**** SOURCE DATA

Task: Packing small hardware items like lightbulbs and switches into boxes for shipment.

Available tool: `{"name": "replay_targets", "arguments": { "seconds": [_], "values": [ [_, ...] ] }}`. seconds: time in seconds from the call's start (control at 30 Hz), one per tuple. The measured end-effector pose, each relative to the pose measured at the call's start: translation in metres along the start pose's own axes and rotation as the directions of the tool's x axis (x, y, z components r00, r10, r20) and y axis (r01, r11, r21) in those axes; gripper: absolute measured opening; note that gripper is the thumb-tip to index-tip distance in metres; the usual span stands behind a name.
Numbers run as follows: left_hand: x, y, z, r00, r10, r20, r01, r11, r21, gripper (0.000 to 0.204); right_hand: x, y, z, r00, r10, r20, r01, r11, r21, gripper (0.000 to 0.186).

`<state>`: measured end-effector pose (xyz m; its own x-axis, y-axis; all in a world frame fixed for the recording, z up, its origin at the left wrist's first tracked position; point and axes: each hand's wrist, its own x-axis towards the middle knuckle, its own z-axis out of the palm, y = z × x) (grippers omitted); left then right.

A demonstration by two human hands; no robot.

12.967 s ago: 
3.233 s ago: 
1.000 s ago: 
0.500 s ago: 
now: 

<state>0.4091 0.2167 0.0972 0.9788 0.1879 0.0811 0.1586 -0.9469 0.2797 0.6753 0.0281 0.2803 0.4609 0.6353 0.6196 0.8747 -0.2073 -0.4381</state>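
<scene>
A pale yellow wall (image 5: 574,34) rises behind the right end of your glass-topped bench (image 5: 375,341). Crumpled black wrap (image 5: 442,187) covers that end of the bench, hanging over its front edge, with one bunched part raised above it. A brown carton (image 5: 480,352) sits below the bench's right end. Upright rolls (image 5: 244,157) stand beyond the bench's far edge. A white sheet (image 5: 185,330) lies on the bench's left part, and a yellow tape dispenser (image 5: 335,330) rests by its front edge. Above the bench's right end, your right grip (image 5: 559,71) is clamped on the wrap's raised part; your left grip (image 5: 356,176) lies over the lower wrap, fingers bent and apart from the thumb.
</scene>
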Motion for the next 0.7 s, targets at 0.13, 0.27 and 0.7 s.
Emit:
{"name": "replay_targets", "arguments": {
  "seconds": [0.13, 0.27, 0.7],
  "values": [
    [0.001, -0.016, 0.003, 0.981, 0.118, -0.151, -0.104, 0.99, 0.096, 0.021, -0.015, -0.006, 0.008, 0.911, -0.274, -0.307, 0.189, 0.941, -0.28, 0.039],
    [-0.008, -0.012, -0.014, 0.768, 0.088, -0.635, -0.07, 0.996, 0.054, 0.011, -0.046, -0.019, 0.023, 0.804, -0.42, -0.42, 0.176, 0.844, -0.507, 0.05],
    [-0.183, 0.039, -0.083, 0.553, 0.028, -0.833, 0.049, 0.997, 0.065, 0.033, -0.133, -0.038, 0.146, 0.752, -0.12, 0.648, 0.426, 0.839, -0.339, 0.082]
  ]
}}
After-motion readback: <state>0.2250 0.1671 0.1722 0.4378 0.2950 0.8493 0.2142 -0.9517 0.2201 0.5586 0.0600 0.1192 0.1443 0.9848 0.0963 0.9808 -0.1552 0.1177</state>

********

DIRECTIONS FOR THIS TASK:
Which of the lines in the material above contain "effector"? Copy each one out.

THE ANSWER:
Available tool: `{"name": "replay_targets", "arguments": { "seconds": [_], "values": [ [_, ...] ] }}`. seconds: time in seconds from the call's start (control at 30 Hz), one per tuple. The measured end-effector pose, each relative to the pose measured at the call's start: translation in metres along the start pose's own axes and rotation as the directions of the tool's x axis (x, y, z components r00, r10, r20) and y axis (r01, r11, r21) in those axes; gripper: absolute measured opening; note that gripper is the thumb-tip to index-tip distance in metres; the usual span stands behind a name.
`<state>`: measured end-effector pose (xyz m; its own x-axis, y-axis; all in a world frame fixed for the recording, z up, its origin at the left wrist's first tracked position; point and axes: each hand's wrist, its own x-axis towards the middle knuckle, its own z-axis out of the palm, y = z × x) (grippers omitted); left then right.

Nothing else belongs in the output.